→ Instructions for the task: Nothing outside the range below should be printed. Output exactly the lines from the line with "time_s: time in" to the line with "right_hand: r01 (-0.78", both included.

→ Data supplied:
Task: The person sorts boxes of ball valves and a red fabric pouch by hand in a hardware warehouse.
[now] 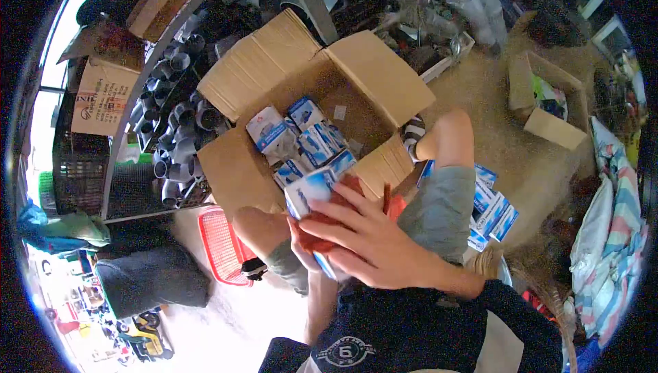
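A small blue-and-white carton (308, 193) is held tilted in front of my chest, over the near edge of a large open cardboard box (240, 64). My left hand (299, 241) grips the carton from the left and below, mostly hidden behind it. My right hand (367, 236) presses a reddish-brown cloth (322, 237) against the carton, its fingers bent over the cloth. Inside the large box, several similar blue-and-white cartons (319, 141) lie in the left part, with bare cardboard showing to their right.
A red plastic basket (221, 246) stands left of my leg. More blue-and-white cartons (492, 214) lie on the floor to the right. Grey pipe fittings (181, 116) fill a rack at left. A smaller open carton (555, 129) sits at the right, near a striped sack (606, 236).
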A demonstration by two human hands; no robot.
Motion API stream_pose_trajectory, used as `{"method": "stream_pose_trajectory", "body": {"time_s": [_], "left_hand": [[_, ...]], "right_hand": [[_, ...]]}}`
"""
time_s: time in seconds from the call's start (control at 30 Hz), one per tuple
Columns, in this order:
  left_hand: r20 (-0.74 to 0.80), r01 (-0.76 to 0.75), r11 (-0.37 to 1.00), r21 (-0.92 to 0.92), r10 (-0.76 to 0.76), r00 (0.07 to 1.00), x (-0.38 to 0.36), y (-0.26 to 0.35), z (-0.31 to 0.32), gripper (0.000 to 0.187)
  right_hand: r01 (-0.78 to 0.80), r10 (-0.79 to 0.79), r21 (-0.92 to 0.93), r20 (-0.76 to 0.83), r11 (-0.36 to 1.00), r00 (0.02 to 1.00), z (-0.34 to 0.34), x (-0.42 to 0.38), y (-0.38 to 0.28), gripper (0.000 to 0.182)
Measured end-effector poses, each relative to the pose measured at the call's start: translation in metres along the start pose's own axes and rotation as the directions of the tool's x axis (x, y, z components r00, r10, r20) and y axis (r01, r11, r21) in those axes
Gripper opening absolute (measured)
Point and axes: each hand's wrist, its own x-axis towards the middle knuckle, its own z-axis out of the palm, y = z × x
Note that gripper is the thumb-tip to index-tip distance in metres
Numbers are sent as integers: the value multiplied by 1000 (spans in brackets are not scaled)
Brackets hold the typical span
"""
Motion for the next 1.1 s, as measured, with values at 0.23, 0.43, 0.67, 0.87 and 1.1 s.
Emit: {"method": "stream_pose_trajectory", "body": {"time_s": [0.23,0.43,0.67,0.87,1.1], "left_hand": [[236,243,952,-186,-196,952,3,-4,13,64],[10,103,969,223,-108,994,-24,9,9,64],[14,-72,995,-63,73,997,5,45,-15,63],[-73,-192,974,122,202,977,10,55,-25,58],[-21,-313,726,613,411,911,9,59,0,60]], "right_hand": [[1,5,-74,84,997,996,-3,-13,1,57],[-90,92,-43,51,995,994,11,37,11,51],[34,-41,33,249,999,968,35,9,-15,54],[-74,46,281,105,957,993,14,-13,8,35],[-534,550,493,127,687,825,-11,-42,23,26]]}}
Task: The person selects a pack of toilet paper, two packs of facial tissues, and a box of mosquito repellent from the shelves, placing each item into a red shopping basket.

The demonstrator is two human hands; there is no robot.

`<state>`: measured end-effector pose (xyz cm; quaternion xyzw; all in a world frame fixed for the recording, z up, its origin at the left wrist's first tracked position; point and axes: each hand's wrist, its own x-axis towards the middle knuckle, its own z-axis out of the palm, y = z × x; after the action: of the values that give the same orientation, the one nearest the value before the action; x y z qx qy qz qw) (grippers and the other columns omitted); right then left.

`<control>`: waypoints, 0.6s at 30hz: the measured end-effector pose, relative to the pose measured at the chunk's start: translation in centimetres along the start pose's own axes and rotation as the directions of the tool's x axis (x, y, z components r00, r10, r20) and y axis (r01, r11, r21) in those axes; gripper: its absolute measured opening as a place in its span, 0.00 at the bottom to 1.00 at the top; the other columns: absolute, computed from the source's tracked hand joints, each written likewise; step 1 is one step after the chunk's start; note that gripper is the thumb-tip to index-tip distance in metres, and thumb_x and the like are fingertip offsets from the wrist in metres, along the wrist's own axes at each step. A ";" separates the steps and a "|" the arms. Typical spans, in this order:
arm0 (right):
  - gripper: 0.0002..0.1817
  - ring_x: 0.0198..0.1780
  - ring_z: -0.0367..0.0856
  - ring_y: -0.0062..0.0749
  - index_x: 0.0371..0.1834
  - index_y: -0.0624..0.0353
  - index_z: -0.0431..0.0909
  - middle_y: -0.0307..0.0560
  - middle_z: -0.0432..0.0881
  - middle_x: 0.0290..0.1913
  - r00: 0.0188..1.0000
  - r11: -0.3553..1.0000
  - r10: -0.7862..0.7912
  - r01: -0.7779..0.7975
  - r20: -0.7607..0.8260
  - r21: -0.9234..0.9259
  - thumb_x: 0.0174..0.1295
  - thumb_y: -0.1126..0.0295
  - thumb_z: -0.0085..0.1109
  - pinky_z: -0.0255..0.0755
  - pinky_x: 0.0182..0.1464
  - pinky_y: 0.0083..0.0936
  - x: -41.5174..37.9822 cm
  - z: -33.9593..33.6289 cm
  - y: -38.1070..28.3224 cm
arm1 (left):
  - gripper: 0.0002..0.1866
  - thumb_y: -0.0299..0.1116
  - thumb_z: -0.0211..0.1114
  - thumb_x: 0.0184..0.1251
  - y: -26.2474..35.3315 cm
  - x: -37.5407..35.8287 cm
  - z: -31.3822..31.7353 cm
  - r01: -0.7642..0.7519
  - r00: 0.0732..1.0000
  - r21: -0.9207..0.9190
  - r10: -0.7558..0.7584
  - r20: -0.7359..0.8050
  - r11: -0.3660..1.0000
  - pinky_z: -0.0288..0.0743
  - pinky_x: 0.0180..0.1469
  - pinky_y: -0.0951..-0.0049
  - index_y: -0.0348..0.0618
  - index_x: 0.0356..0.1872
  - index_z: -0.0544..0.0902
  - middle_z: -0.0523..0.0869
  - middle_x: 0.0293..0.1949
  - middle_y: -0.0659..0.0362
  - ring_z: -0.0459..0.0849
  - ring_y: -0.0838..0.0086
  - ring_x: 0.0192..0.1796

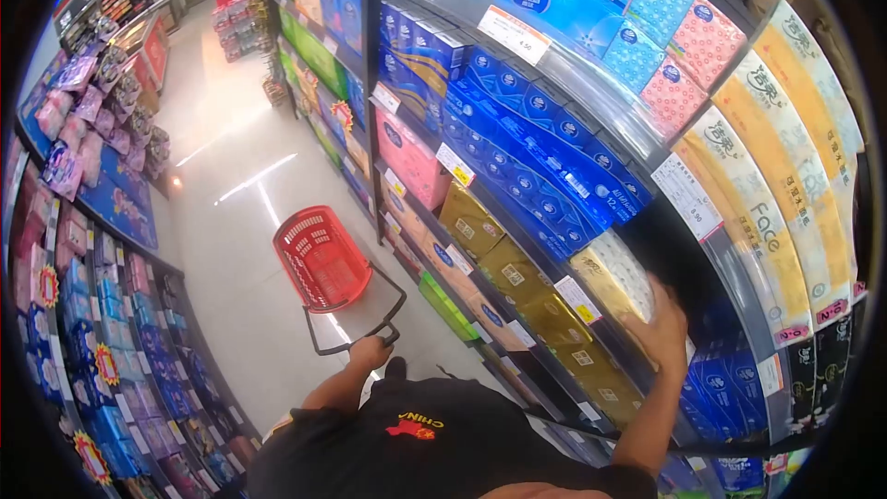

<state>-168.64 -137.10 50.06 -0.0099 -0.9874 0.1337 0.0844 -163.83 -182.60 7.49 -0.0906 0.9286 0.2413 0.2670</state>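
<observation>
My left hand (370, 352) is closed around the black handle of a red shopping basket (297, 263), and nothing shows inside the basket. On the shelf to the right, my right hand (660, 327) grips the end of a white and yellow tissue pack (605, 268), its fingers partly hidden behind the pack. Blue tissue packs (527, 143) stand beside it on the same shelf, with a dark gap on the other side. Gold tissue packs (519, 270) fill the shelf below.
Large yellow and white tissue packs (753, 212) stand on the upper right shelf. Price labels (577, 298) line the shelf edges. Across the aisle floor (217, 143) runs another shelf of packaged goods (115, 314). More stacked goods (242, 23) stand at the far end.
</observation>
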 end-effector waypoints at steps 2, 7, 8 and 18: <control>0.44 0.60 0.79 0.61 0.70 0.59 0.72 0.69 0.78 0.61 0.999 1.000 -0.026 0.026 -0.029 -0.010 0.45 0.57 0.75 0.72 0.63 0.43 0.0 0.3 0.4 | 0.26 0.57 0.58 0.66 -0.1 0.3 0.3 -0.017 1.000 -0.015 0.017 -0.003 1.000 0.79 0.55 0.52 0.42 0.43 0.89 0.88 0.47 0.44 0.86 0.48 0.52; 0.43 0.57 0.81 0.61 0.69 0.57 0.72 0.67 0.79 0.59 0.998 0.997 -0.001 -0.003 -0.056 -0.080 0.46 0.56 0.74 0.73 0.60 0.44 0.0 0.6 0.2 | 0.25 0.56 0.60 0.66 0.0 0.1 0.8 0.001 1.000 -0.063 -0.001 0.001 0.998 0.78 0.56 0.52 0.42 0.43 0.88 0.88 0.46 0.44 0.86 0.48 0.52; 0.43 0.57 0.81 0.61 0.69 0.57 0.72 0.66 0.79 0.58 0.999 0.999 0.018 -0.020 -0.051 -0.046 0.46 0.56 0.74 0.73 0.60 0.45 0.0 0.5 -0.2 | 0.25 0.56 0.60 0.66 -0.1 0.1 0.9 0.008 1.000 -0.071 -0.007 0.007 0.997 0.78 0.56 0.52 0.42 0.43 0.88 0.88 0.46 0.43 0.86 0.48 0.52; 0.18 0.51 0.82 0.49 0.49 0.63 0.82 0.56 0.82 0.51 0.775 0.944 -0.147 0.296 -0.615 0.147 0.56 0.67 0.65 0.73 0.57 0.40 -2.4 3.8 -3.9 | 0.22 0.54 0.61 0.65 -1.2 0.7 0.0 -0.012 1.000 -0.072 0.011 -0.008 0.997 0.79 0.54 0.53 0.45 0.41 0.89 0.89 0.44 0.46 0.86 0.49 0.51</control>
<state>-166.87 -141.95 47.05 0.0761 -0.8815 0.2288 0.4059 -164.01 -183.70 6.64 -0.0958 0.9209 0.2756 0.2586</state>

→ Your response:
time_s: time in seconds from the call's start (control at 30 Hz), one per tuple
Columns, in this order:
  left_hand: r20 (-0.74 to 0.80), r01 (-0.76 to 0.75), r11 (-0.37 to 1.00), r21 (-0.92 to 0.92), r10 (-0.76 to 0.76), r00 (0.07 to 1.00), x (-0.38 to 0.36), y (-0.26 to 0.35), z (-0.31 to 0.32), gripper (0.000 to 0.187)
  right_hand: r01 (-0.78 to 0.80), r10 (-0.79 to 0.79), r21 (-0.92 to 0.93), r20 (-0.76 to 0.83), r11 (-0.36 to 1.00), r00 (0.02 to 1.00), z (-0.34 to 0.34), x (-0.42 to 0.38), y (-0.38 to 0.28), gripper (0.000 to 0.182)

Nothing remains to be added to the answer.